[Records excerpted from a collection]
----------------------------------------

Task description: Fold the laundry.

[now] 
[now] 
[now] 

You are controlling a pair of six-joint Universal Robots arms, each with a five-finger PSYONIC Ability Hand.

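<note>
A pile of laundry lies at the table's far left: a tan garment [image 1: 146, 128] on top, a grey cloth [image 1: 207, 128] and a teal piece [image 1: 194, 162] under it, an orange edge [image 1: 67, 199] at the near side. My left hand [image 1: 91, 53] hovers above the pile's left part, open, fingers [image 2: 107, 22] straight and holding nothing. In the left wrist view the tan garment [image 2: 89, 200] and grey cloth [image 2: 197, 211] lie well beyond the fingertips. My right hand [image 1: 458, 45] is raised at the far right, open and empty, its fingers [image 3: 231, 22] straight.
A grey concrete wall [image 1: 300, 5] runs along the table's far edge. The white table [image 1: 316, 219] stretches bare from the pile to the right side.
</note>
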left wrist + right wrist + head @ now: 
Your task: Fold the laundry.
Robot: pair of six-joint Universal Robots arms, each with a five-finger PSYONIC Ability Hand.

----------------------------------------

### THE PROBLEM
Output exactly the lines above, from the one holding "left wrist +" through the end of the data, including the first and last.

### RESPONSE AREA
left wrist + right wrist + head @ now: 
Your task: Fold the laundry.
Robot: pair of six-joint Universal Robots arms, each with a five-finger PSYONIC Ability Hand.

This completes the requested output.